The developer docs may need a minor update addressing development on the newer Macs (M-series chips). Here is a sufficient-for-development build from source on arm64 MacOS without requiring niche workarounds for specific libraries. The following steps explain how to build Slicer from source on M-chip computers. Note that the Slicer build still targets x86_64 (i.e. run through Rosetta 2), but native arm64 builds may be rolled out at a future date. To summarize the steps:

  1. Install Qt5 with x86_64 brew
  2. Use x86_64 bash to build Slicer
  3. Turn off SimpleITK
  4. There were a few libraries which could not compile using later versions of clang. This discussion post is coupled with PR#8097, which cherry picks a few patches in files within libarchive.

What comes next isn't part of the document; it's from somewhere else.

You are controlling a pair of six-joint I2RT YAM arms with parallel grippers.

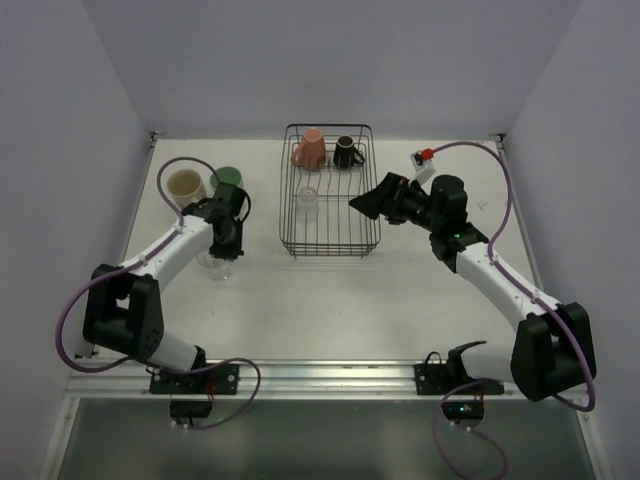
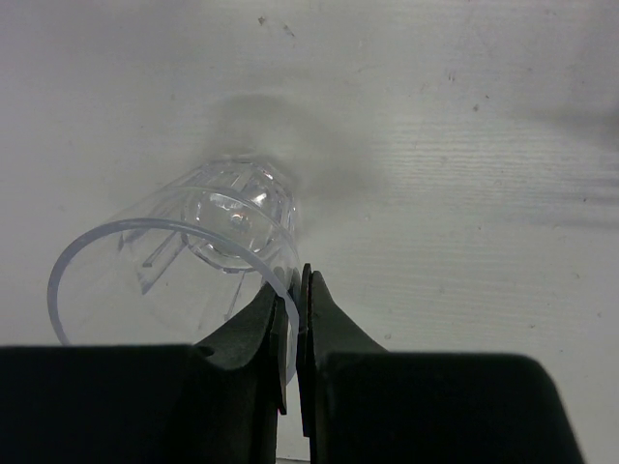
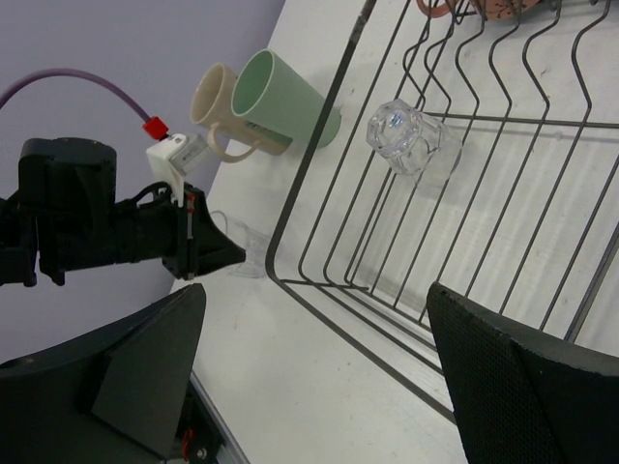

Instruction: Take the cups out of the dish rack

This is an attempt to partially address #6811.

Step-by-step:

  1. Install the latest Xcode SDKs:

    xcode-select --install 
    
  2. Checkout Slicer source files

    git clone https://github.com/Slicer/Slicer.git
    
  3. Setup the development environment

    cd Slicer
    ./Utilities/SetupForDevelopment.sh
    
  4. Install x86_64 Homebrew. You can install “x86_64 Homebrew” if you run the shell with Rosetta 2:

    arch -x86_64 /bin/bash -c "$(curl -fsSL https://raw.githubusercontent.com/Homebrew/install/HEAD/install.sh)"
    
  5. Launch /bin/bash with Rosetta 2. x86_64 Homebrew is in /usr/local/bin/brew, and it installs binaries in /usr/local/bin. /usr/local/bin is added to PATH by default on MacOS, so all binaries are accessible without any custom profiles (e.g. .bash_profile, .bashrc). You should remain in the x86_64 /bin/bash for the rest of the build.

    exec /usr/bin/arch -x86_64 /bin/bash --norc --noprofile
    
    export PATH="/usr/local/bin:$PATH"
    brew install qt5
    

    Be aware: On MacOS, /etc/paths configures your PATH such that binaries installed by Homebrew will be preferred over those in /bin. For example, if you install an x86_64 bash with /usr/local/bin/brew install bash, Homebrew-installed x86_64 /usr/local/bin/bash will be resolved when typing bash, not /bin/bash. For native arm64 Homebrew, be careful to set PATH=/opt/homebrew/bin:$PATH in custom profiles, or x86_64 binaries will always be resolved first, including brew.

  6. Configure and build Slicer (from x86_64 /bin/bash). Note that arm64 cmake here is permissible:

    cd ..
    
    cmake_build_type=Debug
    
    cmake \
      -DQt5_DIR:PATH=/usr/local/opt/qt@5/lib/cmake/Qt5 \
      -DCMAKE_OSX_ARCHITECTURES:STRING=x86_64 \
      -DCMAKE_OSX_DEPLOYMENT_TARGET:STRING=13.0 \
      -DCMAKE_BUILD_TYPE:STRING=Debug \
      -DSlicer_USE_SYSTEM_QT:BOOL=ON \
      -DSlicer_USE_SimpleITK:BOOL=OFF \
      -B ./Slicer-$cmake_build_type \
      -S ./Slicer
    
    cmake --build ./Slicer-$cmake_build_type
    

Happy developing!

Not all the tests pass, but you should be able to launch Slicer with ./Slicer-Debug/Slicer-build/Slicer. This should make it easier to develop and iterate over 3DSlicer on Apple Silicon devices. Thank you to @Jared_Vicory for helpful input and @jcfr for the invaluable support.